Orlando is now the wheel deal. The Orlando Eye, a new 400-ft.-tall observation wheel modeled after the London Eye, has been towering over International Drive with its capsules spinning since May 2015. A project two years in the making, the attraction is the central focus of a much larger 20-acre, $200 million retail development, I-Drive 360.
“We’re somewhere between an entertainment complex and a theme park,” says John Stine, director of marketing and sales for I-Drive 360, Orlando’s newest entertainment district. He adds that planners can make use of its “passive attractions” (he calls them passive because they’re not extreme rides, and everyone can enjoy them) like Madame Tussauds, Sea Life Orlando Aquarium, Skeletons: Animals Unveiled and the Eye for events.

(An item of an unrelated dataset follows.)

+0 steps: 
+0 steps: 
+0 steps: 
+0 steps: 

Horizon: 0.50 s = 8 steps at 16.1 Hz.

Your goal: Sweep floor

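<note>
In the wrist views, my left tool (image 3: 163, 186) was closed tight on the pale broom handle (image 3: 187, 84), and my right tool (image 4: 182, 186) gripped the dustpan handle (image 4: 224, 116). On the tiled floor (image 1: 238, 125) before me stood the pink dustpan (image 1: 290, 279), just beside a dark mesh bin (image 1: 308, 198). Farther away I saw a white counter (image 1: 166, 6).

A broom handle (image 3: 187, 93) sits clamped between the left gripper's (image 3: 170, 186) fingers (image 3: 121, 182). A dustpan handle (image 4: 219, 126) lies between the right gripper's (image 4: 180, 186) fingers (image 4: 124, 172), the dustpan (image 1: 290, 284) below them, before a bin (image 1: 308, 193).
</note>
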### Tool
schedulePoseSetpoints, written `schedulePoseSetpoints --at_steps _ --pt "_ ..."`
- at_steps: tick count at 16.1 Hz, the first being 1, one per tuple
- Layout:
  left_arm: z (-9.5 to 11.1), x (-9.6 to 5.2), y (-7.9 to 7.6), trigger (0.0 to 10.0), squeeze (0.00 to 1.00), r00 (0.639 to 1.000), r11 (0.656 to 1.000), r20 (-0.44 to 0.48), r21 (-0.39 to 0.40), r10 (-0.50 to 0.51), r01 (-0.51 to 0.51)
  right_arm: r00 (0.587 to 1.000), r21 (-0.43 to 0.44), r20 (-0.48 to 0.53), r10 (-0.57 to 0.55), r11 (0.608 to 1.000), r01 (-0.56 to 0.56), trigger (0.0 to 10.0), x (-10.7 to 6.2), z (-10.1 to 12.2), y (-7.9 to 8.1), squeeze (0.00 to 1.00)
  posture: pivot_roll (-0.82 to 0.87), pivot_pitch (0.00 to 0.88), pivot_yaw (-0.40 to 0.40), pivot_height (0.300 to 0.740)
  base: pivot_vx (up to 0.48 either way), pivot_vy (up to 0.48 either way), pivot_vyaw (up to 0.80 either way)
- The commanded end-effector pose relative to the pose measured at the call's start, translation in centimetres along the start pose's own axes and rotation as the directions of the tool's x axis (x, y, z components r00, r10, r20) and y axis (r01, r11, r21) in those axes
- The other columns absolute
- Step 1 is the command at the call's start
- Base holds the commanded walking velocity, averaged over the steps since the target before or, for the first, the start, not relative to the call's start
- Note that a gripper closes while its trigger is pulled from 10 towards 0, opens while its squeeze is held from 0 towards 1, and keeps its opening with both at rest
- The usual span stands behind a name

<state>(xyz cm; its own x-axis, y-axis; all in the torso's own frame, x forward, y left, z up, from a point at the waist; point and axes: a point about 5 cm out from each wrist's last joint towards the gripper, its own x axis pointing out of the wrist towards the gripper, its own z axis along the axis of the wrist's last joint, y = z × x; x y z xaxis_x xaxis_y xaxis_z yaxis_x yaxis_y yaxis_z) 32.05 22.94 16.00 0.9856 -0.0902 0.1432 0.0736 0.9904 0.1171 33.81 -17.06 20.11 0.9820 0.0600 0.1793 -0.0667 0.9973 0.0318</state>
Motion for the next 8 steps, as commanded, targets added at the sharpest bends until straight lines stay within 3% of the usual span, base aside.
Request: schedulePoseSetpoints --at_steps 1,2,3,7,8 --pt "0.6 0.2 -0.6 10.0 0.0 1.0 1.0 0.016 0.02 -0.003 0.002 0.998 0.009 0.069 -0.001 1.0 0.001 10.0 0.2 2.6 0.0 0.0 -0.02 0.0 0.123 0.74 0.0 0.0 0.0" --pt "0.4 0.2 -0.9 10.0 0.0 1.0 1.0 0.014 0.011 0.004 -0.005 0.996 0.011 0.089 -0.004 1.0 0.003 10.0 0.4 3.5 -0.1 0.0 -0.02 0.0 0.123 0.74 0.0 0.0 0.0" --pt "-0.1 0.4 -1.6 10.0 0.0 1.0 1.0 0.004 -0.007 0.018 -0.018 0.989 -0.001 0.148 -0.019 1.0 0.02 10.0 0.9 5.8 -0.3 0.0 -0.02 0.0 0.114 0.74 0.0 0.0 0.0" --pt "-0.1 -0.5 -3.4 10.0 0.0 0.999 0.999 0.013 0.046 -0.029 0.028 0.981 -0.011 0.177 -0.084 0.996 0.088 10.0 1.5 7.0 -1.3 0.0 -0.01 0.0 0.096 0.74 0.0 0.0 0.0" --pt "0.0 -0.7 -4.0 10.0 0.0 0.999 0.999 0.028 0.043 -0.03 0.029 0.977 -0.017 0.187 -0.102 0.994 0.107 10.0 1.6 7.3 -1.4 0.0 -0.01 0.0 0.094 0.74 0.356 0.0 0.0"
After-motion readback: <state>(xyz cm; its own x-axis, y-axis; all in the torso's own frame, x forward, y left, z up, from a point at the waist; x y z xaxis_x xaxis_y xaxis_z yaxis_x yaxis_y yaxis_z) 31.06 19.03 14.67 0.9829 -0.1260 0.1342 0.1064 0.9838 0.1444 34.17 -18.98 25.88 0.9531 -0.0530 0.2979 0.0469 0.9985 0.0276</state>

Neighboring that fabulous foursome of attractions is a slew of recognizable shopping destinations, as well as restaurants and nightclubs that haven’t been previously represented in Orlando. Tin Roof, out of Tennessee, is a casual, live music joint that has a Southern-infused menu with Mexican and Cajun influences mixed in. Cowgirls Rockbar from Seattle has the only mechanical bull in town, a la “Urban Cowboy.” Then there’s Naru, a Brazilian sushi concept out of Sao Paulo that will be an original—not only to I-Drive 360, but also to the United States.
Group business on the books for I-Drive 360 includes an event for a local MPI chapter; the 2015 International Pow Wow; and the 60,000-person International Plastics Showcase, NPE 2015. If the unique restaurants and attractions aren’t enough to woo planners, I-Drive 360’s proximity to the convention center (a four-minute drive) and hotels like Wyndham Orlando Resort International Drive, a 613-room property a block away, ought to do it.
If you have a very large group, Stine advises a buyout of Sugar Factory or Madame Tussauds, booking a dine-around meal option and adding tickets to ride the Eye.